What to produce:
Taking the records line by line, how many lines contain the word "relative"? Answer with the number only.
━━━━━━
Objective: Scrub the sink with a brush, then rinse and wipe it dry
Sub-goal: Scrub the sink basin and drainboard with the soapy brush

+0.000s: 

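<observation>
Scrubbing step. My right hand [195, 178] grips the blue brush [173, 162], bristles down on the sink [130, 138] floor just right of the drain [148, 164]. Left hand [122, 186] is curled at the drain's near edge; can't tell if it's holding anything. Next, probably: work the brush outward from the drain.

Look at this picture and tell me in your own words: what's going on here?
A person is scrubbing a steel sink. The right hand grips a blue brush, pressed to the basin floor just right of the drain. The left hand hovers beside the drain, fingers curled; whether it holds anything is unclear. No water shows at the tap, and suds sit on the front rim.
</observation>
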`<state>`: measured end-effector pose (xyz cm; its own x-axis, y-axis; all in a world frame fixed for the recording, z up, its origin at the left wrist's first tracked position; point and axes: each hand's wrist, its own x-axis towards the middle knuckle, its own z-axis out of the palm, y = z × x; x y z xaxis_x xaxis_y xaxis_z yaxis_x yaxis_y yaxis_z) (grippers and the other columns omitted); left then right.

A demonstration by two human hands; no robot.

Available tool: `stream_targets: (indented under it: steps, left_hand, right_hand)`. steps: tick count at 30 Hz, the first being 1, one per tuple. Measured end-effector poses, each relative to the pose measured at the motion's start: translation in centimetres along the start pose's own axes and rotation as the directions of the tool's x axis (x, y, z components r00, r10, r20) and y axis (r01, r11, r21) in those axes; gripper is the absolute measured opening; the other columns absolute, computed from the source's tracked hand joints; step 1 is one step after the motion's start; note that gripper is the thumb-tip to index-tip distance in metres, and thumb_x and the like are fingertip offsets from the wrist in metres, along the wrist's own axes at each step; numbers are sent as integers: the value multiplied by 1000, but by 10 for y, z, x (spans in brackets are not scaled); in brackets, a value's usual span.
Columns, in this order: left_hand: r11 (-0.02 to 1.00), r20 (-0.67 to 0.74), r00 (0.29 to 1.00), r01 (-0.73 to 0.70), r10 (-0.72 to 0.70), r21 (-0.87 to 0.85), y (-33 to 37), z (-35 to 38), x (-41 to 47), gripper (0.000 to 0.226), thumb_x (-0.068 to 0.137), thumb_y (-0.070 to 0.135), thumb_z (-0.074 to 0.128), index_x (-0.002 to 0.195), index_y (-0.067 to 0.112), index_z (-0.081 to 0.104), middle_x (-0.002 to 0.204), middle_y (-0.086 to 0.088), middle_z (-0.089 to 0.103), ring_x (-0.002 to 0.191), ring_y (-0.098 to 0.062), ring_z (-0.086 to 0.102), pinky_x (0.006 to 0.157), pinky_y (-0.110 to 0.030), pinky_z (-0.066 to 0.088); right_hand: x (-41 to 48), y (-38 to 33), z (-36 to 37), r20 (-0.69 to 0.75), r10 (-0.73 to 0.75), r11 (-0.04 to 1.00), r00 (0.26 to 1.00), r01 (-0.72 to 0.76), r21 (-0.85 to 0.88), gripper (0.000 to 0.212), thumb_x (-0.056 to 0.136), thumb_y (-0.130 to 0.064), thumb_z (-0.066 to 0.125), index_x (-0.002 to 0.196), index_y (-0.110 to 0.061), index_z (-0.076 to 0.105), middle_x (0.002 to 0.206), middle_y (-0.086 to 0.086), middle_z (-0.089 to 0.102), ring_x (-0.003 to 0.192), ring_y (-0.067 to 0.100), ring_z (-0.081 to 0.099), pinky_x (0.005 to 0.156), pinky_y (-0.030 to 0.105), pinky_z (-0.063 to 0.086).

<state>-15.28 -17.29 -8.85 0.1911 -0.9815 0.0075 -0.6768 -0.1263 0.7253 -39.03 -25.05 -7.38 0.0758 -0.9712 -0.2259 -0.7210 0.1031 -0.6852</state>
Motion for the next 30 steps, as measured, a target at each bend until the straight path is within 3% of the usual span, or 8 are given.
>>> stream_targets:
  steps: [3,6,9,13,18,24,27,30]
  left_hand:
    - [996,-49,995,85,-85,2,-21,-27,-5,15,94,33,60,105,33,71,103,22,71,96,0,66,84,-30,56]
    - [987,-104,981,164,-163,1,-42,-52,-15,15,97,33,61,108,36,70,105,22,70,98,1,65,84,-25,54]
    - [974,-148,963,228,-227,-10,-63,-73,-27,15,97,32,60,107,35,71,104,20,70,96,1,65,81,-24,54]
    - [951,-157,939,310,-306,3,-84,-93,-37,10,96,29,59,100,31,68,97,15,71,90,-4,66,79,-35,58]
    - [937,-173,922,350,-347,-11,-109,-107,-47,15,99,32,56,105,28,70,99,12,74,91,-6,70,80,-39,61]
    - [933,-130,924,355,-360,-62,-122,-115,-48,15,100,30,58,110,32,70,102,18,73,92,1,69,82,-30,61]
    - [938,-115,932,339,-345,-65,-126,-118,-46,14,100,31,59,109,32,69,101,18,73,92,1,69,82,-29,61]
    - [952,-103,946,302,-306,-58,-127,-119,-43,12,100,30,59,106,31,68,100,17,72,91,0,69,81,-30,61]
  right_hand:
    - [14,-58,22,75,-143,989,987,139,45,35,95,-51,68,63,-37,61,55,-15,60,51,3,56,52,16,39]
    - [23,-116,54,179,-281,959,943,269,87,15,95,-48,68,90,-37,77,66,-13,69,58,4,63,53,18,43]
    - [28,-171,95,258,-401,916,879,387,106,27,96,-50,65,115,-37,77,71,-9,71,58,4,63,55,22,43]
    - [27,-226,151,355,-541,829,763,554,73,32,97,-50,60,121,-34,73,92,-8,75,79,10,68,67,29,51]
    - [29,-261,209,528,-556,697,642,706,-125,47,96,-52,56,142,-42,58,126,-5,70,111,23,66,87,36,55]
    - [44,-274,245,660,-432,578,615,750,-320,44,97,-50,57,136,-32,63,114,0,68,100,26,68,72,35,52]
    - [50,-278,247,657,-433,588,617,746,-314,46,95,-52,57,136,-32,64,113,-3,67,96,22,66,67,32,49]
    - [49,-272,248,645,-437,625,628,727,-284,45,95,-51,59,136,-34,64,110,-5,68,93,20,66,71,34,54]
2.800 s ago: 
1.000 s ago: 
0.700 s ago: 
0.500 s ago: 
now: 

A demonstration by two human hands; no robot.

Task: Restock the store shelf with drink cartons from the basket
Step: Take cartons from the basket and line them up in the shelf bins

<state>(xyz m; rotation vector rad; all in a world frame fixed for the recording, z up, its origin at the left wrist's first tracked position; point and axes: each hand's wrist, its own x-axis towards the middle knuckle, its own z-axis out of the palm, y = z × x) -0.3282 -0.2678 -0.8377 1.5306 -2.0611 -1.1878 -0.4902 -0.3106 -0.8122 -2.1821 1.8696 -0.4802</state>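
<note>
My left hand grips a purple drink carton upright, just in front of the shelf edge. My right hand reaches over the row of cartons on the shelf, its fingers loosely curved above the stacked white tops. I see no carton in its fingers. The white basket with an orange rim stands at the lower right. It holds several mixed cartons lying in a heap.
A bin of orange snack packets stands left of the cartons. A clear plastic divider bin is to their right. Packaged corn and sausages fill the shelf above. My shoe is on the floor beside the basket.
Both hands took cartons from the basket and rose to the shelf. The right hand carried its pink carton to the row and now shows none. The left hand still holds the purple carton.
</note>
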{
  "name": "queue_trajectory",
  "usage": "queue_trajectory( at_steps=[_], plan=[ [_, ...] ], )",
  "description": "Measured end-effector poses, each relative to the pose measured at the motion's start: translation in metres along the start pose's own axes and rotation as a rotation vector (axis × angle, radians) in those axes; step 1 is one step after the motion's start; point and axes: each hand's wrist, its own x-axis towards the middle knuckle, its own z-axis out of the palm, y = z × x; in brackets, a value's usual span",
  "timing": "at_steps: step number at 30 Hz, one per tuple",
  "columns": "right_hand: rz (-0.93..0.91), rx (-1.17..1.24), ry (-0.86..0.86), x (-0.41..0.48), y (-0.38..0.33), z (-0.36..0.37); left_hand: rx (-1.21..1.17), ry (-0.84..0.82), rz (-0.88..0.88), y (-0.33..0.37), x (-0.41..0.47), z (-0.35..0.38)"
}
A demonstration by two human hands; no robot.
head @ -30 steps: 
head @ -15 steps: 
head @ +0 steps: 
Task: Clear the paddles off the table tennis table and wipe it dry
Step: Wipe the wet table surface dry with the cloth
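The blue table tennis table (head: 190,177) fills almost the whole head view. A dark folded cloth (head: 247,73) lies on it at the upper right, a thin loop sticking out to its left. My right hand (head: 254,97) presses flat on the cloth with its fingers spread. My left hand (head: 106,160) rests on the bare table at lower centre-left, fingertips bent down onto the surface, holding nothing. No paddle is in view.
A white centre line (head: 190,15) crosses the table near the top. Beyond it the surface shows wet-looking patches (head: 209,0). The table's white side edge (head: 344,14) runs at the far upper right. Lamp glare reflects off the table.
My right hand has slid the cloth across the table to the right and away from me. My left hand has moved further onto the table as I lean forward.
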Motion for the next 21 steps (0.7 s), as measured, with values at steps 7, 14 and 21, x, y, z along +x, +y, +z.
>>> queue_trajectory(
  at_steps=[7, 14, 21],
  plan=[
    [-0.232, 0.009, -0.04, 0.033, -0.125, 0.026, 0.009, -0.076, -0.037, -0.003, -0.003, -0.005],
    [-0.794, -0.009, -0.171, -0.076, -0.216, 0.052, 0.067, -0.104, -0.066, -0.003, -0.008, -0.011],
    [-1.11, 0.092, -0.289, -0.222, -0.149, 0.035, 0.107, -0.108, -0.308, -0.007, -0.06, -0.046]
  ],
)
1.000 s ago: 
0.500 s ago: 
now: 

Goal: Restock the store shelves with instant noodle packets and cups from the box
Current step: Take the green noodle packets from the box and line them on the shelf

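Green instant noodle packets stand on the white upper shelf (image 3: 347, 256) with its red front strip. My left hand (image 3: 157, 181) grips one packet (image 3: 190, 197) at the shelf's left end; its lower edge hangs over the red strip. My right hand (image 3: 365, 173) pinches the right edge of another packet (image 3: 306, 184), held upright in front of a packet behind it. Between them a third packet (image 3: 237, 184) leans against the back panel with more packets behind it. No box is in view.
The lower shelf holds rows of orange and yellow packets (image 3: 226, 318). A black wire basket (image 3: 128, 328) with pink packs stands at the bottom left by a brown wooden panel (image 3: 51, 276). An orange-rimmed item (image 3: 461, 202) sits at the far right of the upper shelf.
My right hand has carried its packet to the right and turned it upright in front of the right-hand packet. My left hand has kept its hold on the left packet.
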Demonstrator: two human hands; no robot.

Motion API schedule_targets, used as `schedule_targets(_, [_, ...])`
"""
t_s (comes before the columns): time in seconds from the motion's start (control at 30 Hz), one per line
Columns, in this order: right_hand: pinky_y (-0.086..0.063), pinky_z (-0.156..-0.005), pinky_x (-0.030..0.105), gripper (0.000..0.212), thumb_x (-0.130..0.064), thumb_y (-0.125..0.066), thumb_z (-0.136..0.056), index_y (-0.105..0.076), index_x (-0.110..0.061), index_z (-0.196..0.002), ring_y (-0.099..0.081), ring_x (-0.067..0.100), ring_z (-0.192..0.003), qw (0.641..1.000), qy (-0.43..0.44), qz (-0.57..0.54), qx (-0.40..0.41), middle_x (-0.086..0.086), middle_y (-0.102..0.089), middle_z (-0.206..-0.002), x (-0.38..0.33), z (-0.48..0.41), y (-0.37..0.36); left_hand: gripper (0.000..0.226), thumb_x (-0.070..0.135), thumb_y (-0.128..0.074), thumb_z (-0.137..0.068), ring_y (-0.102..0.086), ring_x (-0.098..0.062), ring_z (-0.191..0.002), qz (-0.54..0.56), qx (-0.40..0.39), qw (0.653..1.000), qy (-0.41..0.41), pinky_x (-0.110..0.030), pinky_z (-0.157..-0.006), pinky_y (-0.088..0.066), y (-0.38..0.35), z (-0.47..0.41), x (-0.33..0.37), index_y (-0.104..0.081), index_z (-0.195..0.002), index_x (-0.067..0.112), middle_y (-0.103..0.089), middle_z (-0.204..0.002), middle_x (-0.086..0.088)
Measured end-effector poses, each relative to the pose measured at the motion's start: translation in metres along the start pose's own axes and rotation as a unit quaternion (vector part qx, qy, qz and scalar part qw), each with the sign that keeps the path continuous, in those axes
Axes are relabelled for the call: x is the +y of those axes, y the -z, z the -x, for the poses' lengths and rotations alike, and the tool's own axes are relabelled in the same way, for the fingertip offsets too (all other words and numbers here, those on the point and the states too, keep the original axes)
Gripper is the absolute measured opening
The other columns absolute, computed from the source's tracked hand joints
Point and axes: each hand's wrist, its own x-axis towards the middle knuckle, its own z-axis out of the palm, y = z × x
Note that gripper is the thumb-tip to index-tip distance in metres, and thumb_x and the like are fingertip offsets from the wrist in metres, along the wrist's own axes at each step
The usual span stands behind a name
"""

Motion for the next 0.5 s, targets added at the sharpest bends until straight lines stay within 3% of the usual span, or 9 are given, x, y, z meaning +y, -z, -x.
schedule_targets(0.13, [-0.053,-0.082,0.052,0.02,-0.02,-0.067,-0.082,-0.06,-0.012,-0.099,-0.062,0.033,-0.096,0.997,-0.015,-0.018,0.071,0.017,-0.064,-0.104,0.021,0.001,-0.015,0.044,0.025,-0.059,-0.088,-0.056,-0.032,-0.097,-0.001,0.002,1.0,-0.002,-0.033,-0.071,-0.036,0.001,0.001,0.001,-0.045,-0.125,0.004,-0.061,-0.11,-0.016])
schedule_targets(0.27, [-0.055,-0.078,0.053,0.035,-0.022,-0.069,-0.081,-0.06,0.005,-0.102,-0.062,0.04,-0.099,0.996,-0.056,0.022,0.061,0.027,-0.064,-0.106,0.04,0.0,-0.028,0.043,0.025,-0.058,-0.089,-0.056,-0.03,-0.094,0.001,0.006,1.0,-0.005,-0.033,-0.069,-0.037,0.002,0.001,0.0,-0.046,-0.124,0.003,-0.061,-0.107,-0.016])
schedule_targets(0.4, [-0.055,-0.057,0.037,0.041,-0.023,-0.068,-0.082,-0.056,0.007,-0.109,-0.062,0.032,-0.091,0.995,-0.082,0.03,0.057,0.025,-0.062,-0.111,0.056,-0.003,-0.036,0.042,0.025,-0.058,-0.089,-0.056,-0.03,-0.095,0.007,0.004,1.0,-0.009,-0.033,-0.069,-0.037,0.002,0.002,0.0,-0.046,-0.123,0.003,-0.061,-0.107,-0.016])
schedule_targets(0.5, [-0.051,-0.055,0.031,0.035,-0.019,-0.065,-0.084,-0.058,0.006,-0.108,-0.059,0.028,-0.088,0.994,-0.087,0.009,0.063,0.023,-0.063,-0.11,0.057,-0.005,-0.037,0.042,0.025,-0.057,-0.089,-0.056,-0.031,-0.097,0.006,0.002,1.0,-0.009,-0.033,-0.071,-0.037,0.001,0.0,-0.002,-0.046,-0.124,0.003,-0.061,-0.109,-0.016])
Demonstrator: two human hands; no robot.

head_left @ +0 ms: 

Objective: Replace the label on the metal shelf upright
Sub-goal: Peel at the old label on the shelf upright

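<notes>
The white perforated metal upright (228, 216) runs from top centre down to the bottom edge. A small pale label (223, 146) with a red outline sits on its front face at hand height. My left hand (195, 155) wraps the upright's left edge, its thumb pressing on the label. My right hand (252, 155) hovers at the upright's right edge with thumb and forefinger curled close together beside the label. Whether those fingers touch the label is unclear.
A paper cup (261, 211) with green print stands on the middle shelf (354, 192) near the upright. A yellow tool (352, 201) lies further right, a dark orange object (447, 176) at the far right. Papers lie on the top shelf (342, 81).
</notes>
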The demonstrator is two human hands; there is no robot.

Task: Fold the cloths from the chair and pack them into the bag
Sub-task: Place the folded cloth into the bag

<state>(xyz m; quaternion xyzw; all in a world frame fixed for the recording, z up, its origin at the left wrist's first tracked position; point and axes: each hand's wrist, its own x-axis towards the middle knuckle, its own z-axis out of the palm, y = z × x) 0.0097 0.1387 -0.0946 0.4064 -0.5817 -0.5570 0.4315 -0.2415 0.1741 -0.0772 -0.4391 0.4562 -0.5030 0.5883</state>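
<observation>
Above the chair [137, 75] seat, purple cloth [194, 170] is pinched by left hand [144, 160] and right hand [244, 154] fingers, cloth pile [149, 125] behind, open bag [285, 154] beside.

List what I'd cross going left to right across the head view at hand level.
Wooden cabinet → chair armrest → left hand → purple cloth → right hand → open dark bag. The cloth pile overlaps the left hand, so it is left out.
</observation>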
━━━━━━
Result of this exercise:
3